Para comenzar, dividimos las semillas de nuestras células T HEK293 transfectadas en bucle en una placa de 96 pocillos recubierta de poli-D-lisina. A continuación, prepare tres soluciones frescas de Rhosin, Ehop-016 y ZCL278 en un Microfuge II de 1,7 mililitros. Agregue sustrato de células vivas para la renilla luciferasa, diluido de 1 a 2, 000, hasta una concentración final de 30 milimolares a cada solución. Para hacer soluciones de ZCL278 de 0,55 y 50 micromolares, realice diluciones en serie utilizando los 50 micromolares iniciales de ZCL278 en medios de cultivo.
A continuación, retire los medios de cada pocillo de la placa de 96 pocillos que contiene las células transfectadas. Agregue 50 microlitros de la mezcla de medios químicos y sustrato a cada pocillo. Después de incubar las células durante una hora, dos horas o cinco horas, cargue la placa en el lector de placas de luminiscencia y mida la luminiscencia.
Asegúrese de que el lector de placas esté encendido antes de comenzar. Acceda al software Microplate Reader y haga clic en nueva sesión para crear un nuevo archivo. Haga clic en la incubadora para ajustar la temperatura del lector de placas a 37 grados centígrados.
Marque la opción de temperatura y escriba 37 grados centígrados. En Diseño de placa, elija la opción desconocido y haga clic y arrastre el pozo para especificar los pozos que se van a medir.
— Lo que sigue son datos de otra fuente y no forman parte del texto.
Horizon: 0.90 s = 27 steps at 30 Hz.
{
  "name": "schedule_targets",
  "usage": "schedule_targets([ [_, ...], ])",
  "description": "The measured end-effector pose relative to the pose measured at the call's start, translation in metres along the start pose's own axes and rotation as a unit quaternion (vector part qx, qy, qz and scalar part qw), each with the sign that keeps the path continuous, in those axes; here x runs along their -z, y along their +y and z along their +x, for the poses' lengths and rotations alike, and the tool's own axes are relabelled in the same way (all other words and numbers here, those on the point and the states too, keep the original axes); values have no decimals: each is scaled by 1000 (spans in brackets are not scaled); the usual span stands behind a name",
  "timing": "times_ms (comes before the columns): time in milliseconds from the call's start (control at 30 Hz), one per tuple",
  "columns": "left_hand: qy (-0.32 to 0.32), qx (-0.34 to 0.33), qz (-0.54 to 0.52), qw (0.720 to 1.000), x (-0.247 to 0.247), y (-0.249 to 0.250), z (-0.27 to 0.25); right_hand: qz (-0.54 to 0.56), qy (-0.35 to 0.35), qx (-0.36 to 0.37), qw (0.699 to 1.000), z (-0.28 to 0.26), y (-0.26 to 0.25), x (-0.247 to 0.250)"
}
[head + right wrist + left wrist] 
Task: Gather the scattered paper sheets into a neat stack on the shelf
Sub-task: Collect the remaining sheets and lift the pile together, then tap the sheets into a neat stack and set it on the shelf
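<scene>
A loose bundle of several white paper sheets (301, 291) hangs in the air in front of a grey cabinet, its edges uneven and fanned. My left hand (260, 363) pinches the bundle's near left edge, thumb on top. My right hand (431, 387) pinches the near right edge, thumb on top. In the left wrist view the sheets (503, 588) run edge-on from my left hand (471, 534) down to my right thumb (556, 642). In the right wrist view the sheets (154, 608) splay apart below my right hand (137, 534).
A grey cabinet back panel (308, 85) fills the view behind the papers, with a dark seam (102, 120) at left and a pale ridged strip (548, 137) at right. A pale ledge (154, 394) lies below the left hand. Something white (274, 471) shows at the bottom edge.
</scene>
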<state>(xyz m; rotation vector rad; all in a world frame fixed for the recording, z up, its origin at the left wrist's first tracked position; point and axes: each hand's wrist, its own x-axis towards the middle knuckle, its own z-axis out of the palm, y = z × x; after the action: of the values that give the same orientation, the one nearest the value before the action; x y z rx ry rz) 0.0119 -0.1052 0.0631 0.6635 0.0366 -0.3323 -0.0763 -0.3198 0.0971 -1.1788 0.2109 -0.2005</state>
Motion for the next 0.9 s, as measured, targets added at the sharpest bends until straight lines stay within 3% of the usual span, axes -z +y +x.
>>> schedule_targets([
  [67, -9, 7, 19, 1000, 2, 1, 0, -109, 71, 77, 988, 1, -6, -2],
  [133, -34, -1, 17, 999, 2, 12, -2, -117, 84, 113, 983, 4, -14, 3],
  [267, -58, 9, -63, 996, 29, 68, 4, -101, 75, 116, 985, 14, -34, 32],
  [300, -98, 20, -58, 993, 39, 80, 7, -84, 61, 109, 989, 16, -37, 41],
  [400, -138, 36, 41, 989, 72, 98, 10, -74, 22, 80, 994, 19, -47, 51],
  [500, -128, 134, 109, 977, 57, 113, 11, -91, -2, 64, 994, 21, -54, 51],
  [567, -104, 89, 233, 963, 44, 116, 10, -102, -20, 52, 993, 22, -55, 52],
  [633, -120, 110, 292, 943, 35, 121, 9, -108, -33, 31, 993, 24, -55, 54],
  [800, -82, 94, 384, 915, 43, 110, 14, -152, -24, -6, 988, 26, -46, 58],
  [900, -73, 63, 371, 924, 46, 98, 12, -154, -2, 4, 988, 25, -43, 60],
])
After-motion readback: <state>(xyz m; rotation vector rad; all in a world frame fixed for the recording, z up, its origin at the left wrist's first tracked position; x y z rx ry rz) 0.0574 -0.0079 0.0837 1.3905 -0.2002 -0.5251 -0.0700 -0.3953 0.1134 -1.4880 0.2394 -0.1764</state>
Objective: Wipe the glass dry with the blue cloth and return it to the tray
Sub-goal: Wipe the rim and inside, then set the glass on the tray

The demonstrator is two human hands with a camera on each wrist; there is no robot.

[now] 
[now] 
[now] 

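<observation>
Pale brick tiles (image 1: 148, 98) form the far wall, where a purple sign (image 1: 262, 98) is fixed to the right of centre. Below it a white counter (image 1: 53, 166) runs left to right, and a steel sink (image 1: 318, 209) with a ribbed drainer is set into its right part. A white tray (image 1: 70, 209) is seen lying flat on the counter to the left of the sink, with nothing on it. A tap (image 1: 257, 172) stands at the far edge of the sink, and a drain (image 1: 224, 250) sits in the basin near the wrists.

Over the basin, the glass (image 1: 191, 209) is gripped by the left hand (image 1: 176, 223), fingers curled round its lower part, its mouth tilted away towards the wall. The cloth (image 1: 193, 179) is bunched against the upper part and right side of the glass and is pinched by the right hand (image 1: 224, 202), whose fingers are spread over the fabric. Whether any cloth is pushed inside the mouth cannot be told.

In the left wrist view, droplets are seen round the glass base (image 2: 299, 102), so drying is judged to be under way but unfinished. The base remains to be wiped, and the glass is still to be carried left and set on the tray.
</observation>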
Luego vaya a protocolo, haga clic en luminiscencia y mantenga la configuración predeterminada.
Una vez completada la configuración, cargue la placa sin tapa en el lector de placas y elija ejecutar la placa adentro. Haga clic en iniciar y aparecerá una ventana de guardar archivo. Cambie el nombre del archivo y haga clic en guardar.
Una vez completada la lectura, retire la placa del lector de placas y luego haga clic en la opción ejecutar placa en para volver a colocar el lector. Una vez completado, vuelva a colocar la placa en la incubadora humidificada hasta la próxima lectura. A la una, dos y cinco horas del tratamiento, las células tratadas con Rhosin no mostraron cambios significativos en la actividad de la luciferasa en comparación con las células de control tratadas con DMSO.
El inhibidor de la GTPasa Rac EHop-016 mostró una actividad de luciferasa significativamente menor que el DMSO. Las células tratadas con ZCL278 tuvieron una actividad de luciferasa significativamente menor que el DMSO de control en los tres puntos temporales. Las actividades de luciferasa medidas a una, dos y cinco horas después del tratamiento mostraron una respuesta dependiente de la dosis.
Las concentraciones más altas de ZCL278 aún mostraron cambios significativos en comparación con el DMSO de control.